そもそも、カップルの間で理想的なコミュニケーションを保つためには、言葉や絵文字を送る側が「まさにピッタリ!」と思えるツールがあること。そして、受け取る側も、それを気持ちのいい状態(心にゆとりのある状態)で受け取れること。
それがふたりのコミュニケーションをはぐくむ土壌となるはずですが、金さんチームが考えついたHUGGの一例が「ふるパタ」(特許申請中)。スマートフォンを振るだけで、伝えたいことを伝えられる機能です。
たとえば、横に2、3回振ると「ねえ、ねえ、今晩一緒に食事しましょうよ」と相手にお誘いが飛び、受け取った側は、縦に2、3回振るだけで「大丈夫だよ。何が食べたい?」と返事ができる。
あるいは、会議中だったら、パタっとひっくり返して「ごめん! 今手が離せないから、あとで連絡するね」と言い訳もできる。これで、女のコ側も「どうしてすぐに返事くれないのかしら?」とヤキモキしないで済むし、男のコ側も「そんなことで文句いわれたって困るよ(こっちだって忙しいんだから)」とイラつかないで済むのです。
コミュニケーションを助ける「何か」とは、話すタイミングでもあり、お互いの感情のズレをなくすことである、と考えた結果のHUGGの一機能なのです(ちなみに「ふるパタ」では、ユーザが自由にメッセージを設定できるようになっています)。
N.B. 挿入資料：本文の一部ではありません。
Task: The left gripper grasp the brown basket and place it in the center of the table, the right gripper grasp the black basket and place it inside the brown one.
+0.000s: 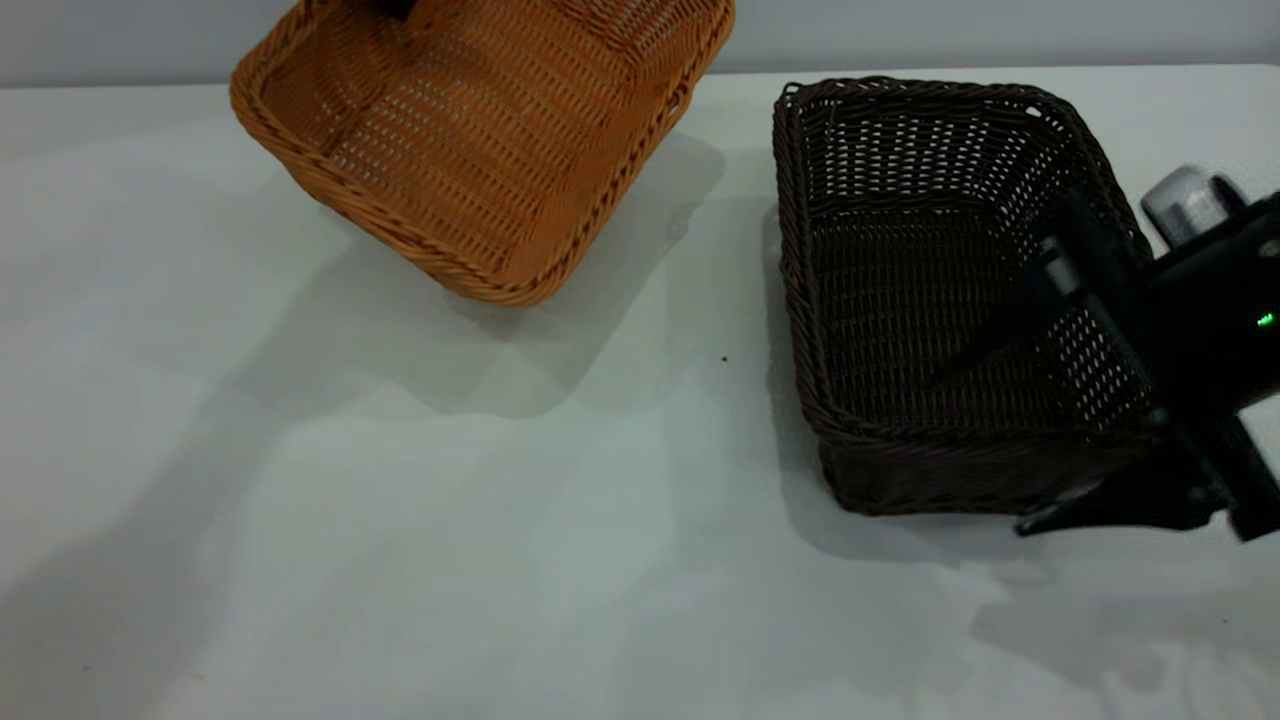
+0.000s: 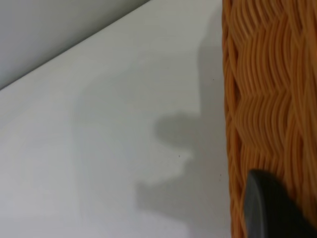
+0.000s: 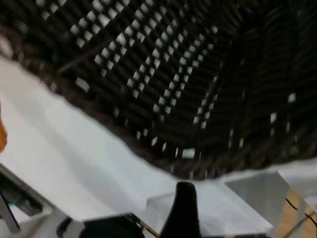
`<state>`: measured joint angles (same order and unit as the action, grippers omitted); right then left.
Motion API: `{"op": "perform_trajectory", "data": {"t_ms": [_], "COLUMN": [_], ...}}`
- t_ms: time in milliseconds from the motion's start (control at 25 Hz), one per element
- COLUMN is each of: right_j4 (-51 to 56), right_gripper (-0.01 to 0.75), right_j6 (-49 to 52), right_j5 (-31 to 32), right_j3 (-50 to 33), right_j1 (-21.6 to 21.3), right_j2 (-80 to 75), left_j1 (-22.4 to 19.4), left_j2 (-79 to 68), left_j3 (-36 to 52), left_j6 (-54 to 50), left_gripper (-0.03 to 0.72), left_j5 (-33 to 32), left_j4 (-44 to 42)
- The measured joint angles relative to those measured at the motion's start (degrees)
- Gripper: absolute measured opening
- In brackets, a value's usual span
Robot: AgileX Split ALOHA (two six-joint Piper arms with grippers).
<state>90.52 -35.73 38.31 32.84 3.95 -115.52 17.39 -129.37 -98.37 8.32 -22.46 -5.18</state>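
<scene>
The brown basket (image 1: 490,140) hangs tilted above the table (image 1: 400,550) at the far left, casting a wide shadow. My left gripper (image 1: 395,8) shows only as a dark bit at its far rim, shut on it. In the left wrist view one black finger (image 2: 270,208) presses the orange woven wall (image 2: 267,99). The black basket (image 1: 930,300) is at the right. My right gripper (image 1: 1000,450) straddles its right wall, one finger inside and one outside, shut on it. The right wrist view shows the dark weave (image 3: 188,89) and one finger (image 3: 183,213).
The table's far edge meets a grey wall (image 1: 900,30) behind both baskets. The right arm's black body (image 1: 1210,330) reaches in from the right edge. The table's edge and some wiring (image 3: 297,213) show in the right wrist view.
</scene>
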Motion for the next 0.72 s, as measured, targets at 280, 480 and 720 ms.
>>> {"op": "perform_trajectory", "data": {"t_ms": [280,480,720], "right_j4": [11.42,11.77,14.12], "right_gripper": [0.587,0.454,0.12], "right_j6": [-9.27,-10.94,-13.28], "right_j5": [-4.94,-8.0,-8.78], "right_j3": [0.38,1.08,4.29], "right_j1": [0.13,0.13,-1.39], "right_j2": [-3.23,-4.85,-6.11], "left_j1": [0.0,0.0,-0.18], "left_j2": [0.0,0.0,0.06], "left_j3": [0.0,0.0,0.0], "left_j6": [0.04,0.04,1.04], "left_gripper": [0.079,0.079,0.079], "left_j5": [-0.13,-0.37,-1.23], "left_j4": [0.0,0.0,-0.69]}}
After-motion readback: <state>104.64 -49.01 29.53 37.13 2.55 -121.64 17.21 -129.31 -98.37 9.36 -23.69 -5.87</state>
そして、普段は離れている恋人同士でも、実際に会ったときのつながりを密にしてくれるのが、冒頭にも出てきた「Ticket(チケット)」の機能。
半券を持つふたりが会って端末をくっつけてみると、一枚のチケットが完成するというものですが、これは、ふたりがデートしている「実世界」の時間でもHUGGが一役買ってくれる好例なのです。
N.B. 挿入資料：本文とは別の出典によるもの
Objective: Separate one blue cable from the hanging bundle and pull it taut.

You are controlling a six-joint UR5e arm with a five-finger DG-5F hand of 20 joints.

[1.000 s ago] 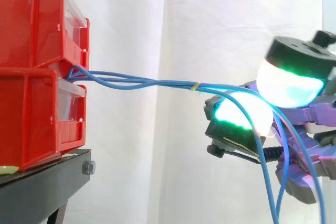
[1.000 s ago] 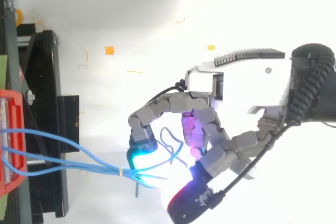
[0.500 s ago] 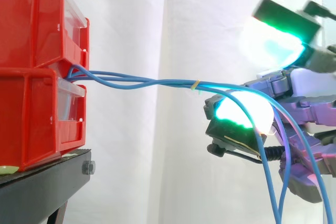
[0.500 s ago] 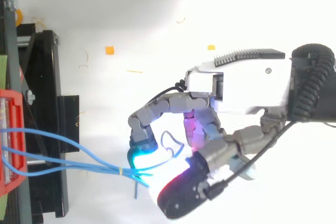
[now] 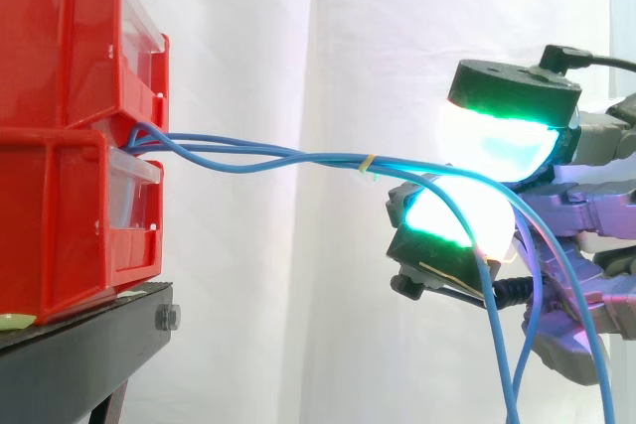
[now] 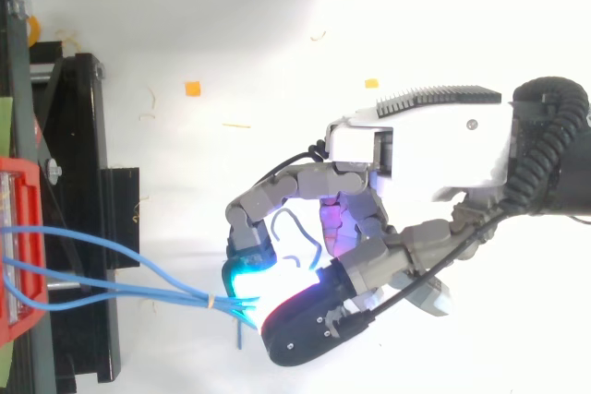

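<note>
White curtain (image 5: 298, 47), black stand (image 5: 79, 354), blue cables (image 5: 278, 156)

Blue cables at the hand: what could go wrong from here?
The yellow tie binds the blue cables just short of the hand, so a pull may drag all of them, not one. Several strands cross the lower pad, so the grip may take more than one.

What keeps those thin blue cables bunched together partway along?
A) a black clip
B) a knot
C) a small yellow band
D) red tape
C: a small yellow band wraps the thin blue cables between the stacked red plastic bins and the robot's hand.
</note>
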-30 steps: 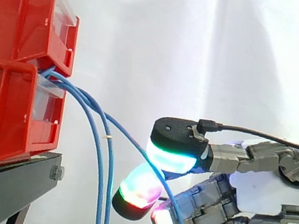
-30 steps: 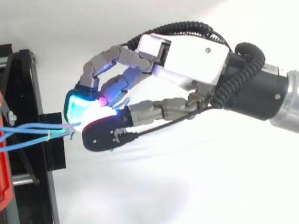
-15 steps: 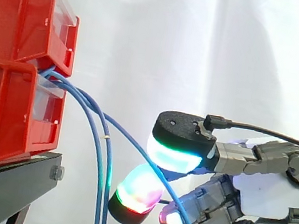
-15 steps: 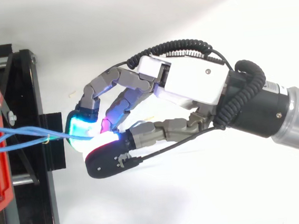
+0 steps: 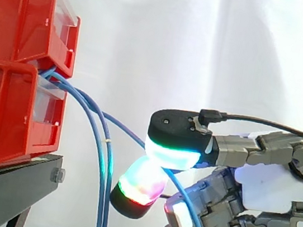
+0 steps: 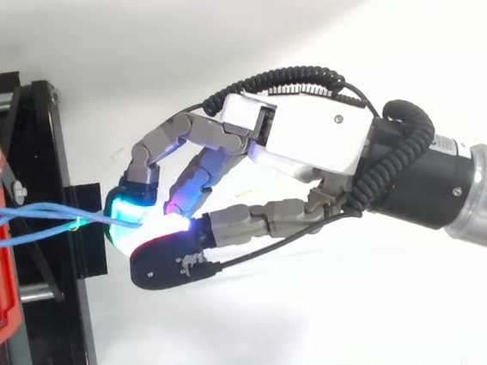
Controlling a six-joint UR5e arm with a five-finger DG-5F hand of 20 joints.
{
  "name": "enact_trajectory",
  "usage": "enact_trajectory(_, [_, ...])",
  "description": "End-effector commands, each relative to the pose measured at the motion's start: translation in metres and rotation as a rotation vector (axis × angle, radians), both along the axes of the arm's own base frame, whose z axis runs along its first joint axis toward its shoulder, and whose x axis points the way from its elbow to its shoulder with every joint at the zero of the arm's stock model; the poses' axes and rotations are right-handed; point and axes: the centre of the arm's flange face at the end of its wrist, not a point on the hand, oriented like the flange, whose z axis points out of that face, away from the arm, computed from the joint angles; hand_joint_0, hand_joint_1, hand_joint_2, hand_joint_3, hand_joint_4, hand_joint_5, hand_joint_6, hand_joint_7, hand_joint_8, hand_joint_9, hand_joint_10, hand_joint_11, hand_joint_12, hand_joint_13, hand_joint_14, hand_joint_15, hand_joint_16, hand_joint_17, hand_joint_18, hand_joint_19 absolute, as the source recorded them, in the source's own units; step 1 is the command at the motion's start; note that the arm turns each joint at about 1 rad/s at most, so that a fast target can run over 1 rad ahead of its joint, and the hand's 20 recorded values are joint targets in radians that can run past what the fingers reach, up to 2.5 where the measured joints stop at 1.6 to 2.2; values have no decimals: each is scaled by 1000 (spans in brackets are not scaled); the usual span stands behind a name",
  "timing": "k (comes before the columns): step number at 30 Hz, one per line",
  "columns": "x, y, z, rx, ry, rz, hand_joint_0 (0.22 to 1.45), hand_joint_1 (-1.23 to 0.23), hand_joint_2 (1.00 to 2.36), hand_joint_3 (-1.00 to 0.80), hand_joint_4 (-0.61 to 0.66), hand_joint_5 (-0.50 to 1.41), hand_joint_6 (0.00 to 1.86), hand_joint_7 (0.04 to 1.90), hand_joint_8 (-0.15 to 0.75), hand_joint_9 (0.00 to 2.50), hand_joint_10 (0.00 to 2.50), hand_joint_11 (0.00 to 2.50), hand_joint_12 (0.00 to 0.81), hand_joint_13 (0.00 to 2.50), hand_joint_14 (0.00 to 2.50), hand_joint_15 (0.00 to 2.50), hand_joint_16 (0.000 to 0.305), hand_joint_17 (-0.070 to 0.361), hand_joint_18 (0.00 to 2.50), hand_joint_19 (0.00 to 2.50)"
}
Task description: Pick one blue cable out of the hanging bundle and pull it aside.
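Three blue cables come out between the two stacked red bins (image 5: 5,110). Two of them (image 5: 101,191) hang straight down in the side view. The third blue cable (image 5: 129,134) slants out to the right, away from the others, and runs between the thumb pad and a glowing fingertip (image 5: 140,184) of my hand (image 5: 268,186). It then drops in front of the curled fingers. My hand is shut on this cable, pinching it. In the top view my hand (image 6: 308,137) reaches left and the cables (image 6: 44,215) converge at its pads.
The bins sit on a black stand (image 5: 8,186) at the left, whose frame (image 6: 54,278) lies just left of my fingertips from above. A white curtain hangs behind. Open room lies to the right of the stand, around the arm.
My hand has shifted sideways, downward in the top view. The thumb pad now sits a little lower and further left, and the pinched cable stays apart from the other two.
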Motion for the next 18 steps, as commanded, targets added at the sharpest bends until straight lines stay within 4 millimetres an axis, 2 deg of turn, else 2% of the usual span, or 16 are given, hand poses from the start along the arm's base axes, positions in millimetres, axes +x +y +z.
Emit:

なぜなら、実際にふたりが顔を合わせなければ、特典をゲットすることはできませんので。
末永くサービスを使ってもらえるには、ふたりが一緒にいるときも、離れているときも、いつでもどこでも使えるものにすること。これを念頭に置きながら、現在のオープンベータ版を着々と機能拡張し、来年初頭に予定している正式リリースに備える計画です。
もちろん、「アジアから世界へ」を目指している以上、日本だけではなく、海外でも使えるサービスにすることを目標にしています。たとえば、金さんが韓国の実家にいても、「今日はこんなご飯を食べたよ」と、東京にいるご主人と共有できるように。
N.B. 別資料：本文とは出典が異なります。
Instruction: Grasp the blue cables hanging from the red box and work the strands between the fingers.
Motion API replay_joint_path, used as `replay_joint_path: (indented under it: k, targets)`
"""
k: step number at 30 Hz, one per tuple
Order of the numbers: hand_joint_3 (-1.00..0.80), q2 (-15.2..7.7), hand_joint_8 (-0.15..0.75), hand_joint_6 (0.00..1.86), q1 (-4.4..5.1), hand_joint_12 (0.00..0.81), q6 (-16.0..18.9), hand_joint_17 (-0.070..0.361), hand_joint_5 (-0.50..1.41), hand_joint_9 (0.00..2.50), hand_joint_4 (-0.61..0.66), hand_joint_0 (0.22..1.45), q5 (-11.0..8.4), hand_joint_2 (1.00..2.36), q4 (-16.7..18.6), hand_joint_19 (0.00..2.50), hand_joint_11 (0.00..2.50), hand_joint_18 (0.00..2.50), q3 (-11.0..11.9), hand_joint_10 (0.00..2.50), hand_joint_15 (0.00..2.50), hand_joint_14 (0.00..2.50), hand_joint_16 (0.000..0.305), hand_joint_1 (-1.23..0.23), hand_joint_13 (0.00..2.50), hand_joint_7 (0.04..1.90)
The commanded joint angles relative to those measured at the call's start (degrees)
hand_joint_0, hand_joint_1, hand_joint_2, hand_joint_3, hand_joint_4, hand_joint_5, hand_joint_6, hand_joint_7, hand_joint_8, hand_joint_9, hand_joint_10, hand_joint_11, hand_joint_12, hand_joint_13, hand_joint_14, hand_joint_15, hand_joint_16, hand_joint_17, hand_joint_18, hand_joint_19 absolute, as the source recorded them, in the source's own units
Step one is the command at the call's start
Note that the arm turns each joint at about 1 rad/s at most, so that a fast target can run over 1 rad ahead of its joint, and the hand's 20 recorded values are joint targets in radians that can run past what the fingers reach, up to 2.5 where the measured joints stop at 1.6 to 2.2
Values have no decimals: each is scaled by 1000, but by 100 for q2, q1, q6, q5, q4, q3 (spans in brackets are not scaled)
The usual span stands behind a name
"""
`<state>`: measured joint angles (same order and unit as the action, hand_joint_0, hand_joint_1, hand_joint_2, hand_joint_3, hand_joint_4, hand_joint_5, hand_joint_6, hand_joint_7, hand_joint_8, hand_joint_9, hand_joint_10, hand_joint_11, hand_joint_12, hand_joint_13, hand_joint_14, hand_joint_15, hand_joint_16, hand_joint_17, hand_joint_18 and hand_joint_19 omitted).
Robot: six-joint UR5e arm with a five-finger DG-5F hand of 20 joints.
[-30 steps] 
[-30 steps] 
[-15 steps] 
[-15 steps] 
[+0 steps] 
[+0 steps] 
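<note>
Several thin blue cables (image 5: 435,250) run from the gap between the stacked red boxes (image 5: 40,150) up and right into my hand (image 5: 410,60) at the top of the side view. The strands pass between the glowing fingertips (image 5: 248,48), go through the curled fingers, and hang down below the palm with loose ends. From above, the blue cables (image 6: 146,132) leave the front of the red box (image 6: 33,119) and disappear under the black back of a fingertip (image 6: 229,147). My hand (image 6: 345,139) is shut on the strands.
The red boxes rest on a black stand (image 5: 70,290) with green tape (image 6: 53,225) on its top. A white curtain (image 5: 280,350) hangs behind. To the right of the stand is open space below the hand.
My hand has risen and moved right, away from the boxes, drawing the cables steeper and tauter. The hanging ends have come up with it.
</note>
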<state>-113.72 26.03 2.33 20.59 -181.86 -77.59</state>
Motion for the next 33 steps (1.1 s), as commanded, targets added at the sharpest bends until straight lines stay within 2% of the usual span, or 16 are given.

そして、金さんご自身は、間もなく「金さん2号をリリース」する予定です。そう、出産予定日は11月7日だそうです。
赤ちゃんが生まれても、あまり仕事は休みませんと断言なさっていますが、会社をつくって、新しいサービスを出して、赤ちゃんを産むなんて、「今年はほんとに素敵な年になりそうです!」と、満面の笑みでおっしゃっていました。
お腹に赤ちゃんがいるようには見えないほどエネルギッシュな金さんですが、これからどんな「お母さんCEO」になっていくのか、今後の展開がとっても楽しみなところです。
後記: 昨年8月に開かれた「スタートアップ・ウィークエンド」では、取材したわたし自身も元気な金さんに注目していたのですが、今月号でご紹介できることになって、とても光栄に思っております。
インタビュー内容に事実と異なるところがありましたら、それはすべて筆者が責任を負うものです。